(Goal of the exercise):
In the entries below, find every line with the string "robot" and copy it.

(Data for review):
──────

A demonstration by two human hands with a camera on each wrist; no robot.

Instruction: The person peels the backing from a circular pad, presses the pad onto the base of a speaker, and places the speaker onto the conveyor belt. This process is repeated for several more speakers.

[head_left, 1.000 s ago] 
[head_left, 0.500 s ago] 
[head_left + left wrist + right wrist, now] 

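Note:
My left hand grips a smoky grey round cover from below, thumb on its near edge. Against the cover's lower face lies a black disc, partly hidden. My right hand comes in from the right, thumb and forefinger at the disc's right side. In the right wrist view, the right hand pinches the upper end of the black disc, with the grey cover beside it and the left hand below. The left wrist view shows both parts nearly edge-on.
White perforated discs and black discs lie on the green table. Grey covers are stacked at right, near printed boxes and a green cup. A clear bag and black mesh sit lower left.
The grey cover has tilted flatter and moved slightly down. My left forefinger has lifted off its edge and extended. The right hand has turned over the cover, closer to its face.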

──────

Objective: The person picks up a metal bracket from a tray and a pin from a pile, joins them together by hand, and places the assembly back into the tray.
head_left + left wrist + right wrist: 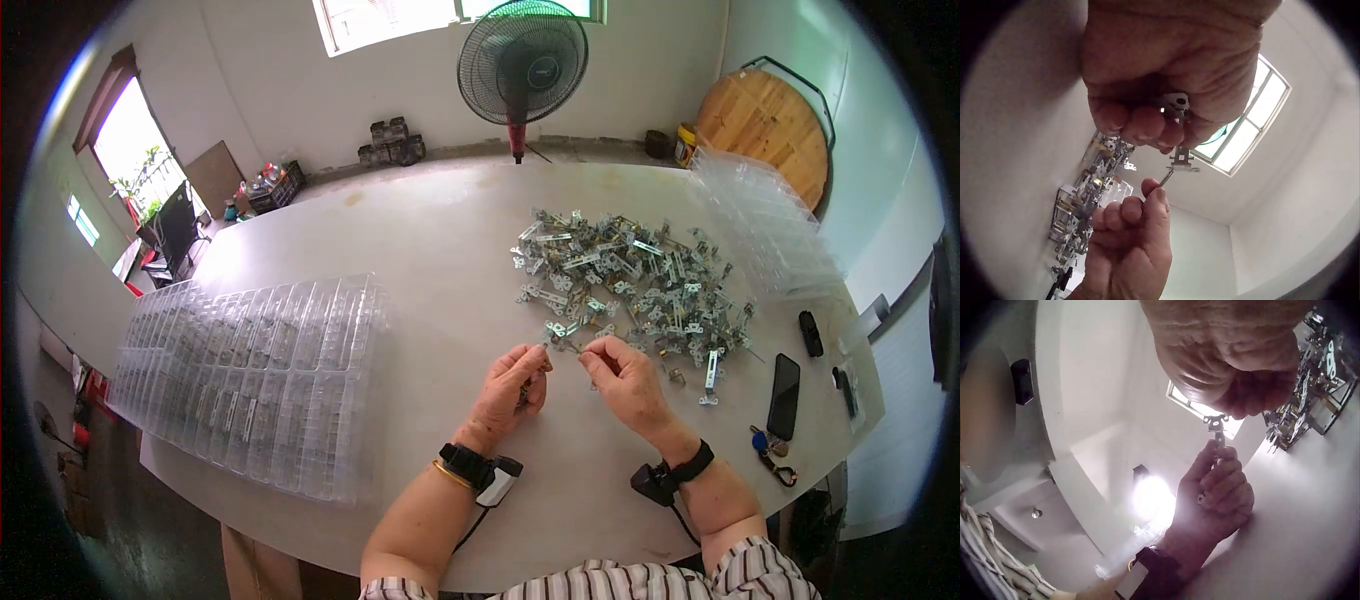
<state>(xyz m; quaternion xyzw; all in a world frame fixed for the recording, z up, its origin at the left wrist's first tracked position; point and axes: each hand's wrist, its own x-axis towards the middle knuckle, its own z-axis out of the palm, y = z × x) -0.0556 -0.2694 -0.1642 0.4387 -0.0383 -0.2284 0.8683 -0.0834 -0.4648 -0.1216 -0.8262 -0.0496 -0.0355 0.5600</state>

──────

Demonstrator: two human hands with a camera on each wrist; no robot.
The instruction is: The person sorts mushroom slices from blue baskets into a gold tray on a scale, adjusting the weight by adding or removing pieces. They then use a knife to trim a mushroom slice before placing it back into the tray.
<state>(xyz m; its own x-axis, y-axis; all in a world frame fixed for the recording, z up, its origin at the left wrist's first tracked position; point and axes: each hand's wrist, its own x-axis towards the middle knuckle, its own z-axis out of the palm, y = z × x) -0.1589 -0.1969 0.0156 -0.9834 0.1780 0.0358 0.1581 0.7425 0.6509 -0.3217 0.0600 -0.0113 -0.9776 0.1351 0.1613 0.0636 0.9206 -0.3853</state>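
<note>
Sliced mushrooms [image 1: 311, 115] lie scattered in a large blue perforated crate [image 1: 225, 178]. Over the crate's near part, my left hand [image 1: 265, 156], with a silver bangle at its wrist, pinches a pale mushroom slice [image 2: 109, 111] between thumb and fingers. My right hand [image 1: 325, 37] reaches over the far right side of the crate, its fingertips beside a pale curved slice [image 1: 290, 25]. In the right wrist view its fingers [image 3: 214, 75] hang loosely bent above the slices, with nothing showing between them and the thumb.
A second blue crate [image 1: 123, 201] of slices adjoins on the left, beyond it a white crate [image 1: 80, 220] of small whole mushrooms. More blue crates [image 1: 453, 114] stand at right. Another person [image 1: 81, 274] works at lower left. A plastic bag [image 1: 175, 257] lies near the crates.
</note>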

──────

(Answer to the problem):
A demonstration by two human hands with a camera on each wrist; no robot.
Demonstrator: two human hands with a camera on each wrist; no robot.

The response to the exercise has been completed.